TASK DESCRIPTION: Will you give every entry again exactly as it stands?

MATERIAL TO PROCESS:

=== Begin Enclosure ===

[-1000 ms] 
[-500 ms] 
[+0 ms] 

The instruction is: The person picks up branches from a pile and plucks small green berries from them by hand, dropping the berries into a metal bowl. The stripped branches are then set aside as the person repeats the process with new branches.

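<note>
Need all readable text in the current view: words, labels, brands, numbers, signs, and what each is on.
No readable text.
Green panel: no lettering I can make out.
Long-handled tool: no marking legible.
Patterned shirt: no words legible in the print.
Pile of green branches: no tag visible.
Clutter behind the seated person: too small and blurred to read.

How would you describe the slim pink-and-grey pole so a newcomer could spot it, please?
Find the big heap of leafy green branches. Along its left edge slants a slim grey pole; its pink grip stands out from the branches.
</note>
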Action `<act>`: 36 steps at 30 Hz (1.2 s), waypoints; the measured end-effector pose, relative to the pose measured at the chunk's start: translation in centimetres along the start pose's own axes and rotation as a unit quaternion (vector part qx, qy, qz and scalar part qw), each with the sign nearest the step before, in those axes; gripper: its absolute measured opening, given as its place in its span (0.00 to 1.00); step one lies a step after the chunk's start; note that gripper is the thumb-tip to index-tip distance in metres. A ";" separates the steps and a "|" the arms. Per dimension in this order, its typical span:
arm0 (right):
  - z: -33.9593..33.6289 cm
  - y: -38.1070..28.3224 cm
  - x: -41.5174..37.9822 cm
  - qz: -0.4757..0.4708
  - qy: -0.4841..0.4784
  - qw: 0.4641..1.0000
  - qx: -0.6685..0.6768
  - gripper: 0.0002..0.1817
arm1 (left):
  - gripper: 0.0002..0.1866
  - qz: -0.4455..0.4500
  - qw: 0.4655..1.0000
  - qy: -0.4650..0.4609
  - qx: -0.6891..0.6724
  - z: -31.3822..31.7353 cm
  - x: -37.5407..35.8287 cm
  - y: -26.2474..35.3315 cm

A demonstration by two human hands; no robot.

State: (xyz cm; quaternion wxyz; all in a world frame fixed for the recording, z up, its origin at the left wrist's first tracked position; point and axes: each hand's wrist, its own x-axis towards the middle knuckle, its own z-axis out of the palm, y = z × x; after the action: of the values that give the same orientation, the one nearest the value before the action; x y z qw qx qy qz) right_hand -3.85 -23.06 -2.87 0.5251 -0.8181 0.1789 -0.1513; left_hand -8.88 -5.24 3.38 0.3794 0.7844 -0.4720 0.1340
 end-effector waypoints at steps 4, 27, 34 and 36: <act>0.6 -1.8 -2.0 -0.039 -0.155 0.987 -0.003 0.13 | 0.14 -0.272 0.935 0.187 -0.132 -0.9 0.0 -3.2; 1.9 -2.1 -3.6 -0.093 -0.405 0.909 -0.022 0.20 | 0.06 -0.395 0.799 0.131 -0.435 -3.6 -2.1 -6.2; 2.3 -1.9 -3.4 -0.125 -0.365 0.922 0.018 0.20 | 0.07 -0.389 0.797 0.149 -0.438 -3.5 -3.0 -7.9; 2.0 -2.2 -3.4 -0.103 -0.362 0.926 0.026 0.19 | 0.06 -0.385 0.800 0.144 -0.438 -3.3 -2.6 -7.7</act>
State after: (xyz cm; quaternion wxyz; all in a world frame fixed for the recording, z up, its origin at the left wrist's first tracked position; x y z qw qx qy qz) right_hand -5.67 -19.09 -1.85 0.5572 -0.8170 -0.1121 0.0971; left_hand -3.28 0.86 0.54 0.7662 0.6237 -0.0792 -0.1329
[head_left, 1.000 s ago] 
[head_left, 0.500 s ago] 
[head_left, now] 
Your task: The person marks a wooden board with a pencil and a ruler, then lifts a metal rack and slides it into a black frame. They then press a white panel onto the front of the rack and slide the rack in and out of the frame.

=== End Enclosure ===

COMPLETED EXERCISE:
[-1000 ms] 
[-500 ms] 
[+0 ms] 

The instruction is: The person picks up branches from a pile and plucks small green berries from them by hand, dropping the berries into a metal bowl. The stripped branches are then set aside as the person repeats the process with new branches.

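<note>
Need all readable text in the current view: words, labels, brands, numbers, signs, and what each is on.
No readable text.
Green panel: no lettering I can make out.
Long-handled tool: no marking legible.
Patterned shirt: no words legible in the print.
Pile of green branches: no tag visible.
Clutter behind the seated person: too small and blurred to read.

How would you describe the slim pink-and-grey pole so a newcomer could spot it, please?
Find the big heap of leafy green branches. Along its left edge slants a slim grey pole; its pink grip stands out from the branches.
</note>
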Action `<act>`: 36 steps at 30 Hz (1.2 s), waypoints; the measured end-effector pose, relative to the pose measured at the chunk's start: translation in centimetres along the start pose's own axes and rotation as a unit quaternion (vector part qx, qy, qz and scalar part qw), each with the sign nearest the step before, in those axes; gripper: its absolute measured opening, given as its place in its span (0.00 to 1.00); step one lies a step after the chunk's start; note that gripper is the thumb-tip to index-tip distance in metres. A ";" separates the steps and a "|" the arms. Per dimension in this order, its typical span:
arm0 (right):
  - z: -33.9593..33.6289 cm
  - y: -38.1070..28.3224 cm
  - x: -41.5174..37.9822 cm
  - qz: -0.4757..0.4708
  - qy: -0.4841..0.4784
  - qw: 0.4641..1.0000
  - qx: -0.6685..0.6768
  - gripper: 0.0002..0.1817
arm1 (left):
  - gripper: 0.0002..0.1866
  - qz: -0.4455..0.4500
  - qw: 0.4655..1.0000
  - qy: -0.4650..0.4609
  - qx: -0.6891..0.6724
  - z: -31.3822..31.7353 cm
  - x: -37.5407..35.8287 cm
  - y: -26.2474..35.3315 cm

A demonstration by two human hands; no robot.

State: (xyz cm; quaternion wxyz; all in a world frame fixed for the recording, z up, its origin at the left wrist's first tracked position; point and axes: each hand's wrist, its own x-axis towards the middle knuckle, its own z-axis out of the palm, y = z × x; after the action: of the values that give the same orientation, the one nearest the value before the action; x y z qw qx qy qz) right_hand -3.85 -23.06 -2.87 0.5251 -0.8181 0.1789 -0.1513; left_hand -8.88 -5.24 3.38 0.3794 0.7844 -0.4720 0.1340
 end-effector waypoints at steps 4, 27, 34 and 36: <act>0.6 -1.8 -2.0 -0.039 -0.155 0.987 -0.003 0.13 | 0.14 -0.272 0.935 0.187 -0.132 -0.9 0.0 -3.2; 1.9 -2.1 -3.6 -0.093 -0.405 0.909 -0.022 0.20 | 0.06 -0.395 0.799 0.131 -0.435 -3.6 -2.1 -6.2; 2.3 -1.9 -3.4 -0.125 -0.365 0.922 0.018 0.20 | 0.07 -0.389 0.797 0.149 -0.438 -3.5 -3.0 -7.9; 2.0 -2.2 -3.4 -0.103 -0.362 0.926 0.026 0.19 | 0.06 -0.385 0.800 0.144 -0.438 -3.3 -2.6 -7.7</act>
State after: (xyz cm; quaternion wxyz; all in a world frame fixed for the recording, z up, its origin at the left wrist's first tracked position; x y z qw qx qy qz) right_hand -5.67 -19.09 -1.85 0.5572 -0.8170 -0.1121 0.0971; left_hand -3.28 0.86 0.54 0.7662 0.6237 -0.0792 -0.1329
[head_left, 1.000 s ago] 
[head_left, 0.500 s ago] 
[head_left, now] 
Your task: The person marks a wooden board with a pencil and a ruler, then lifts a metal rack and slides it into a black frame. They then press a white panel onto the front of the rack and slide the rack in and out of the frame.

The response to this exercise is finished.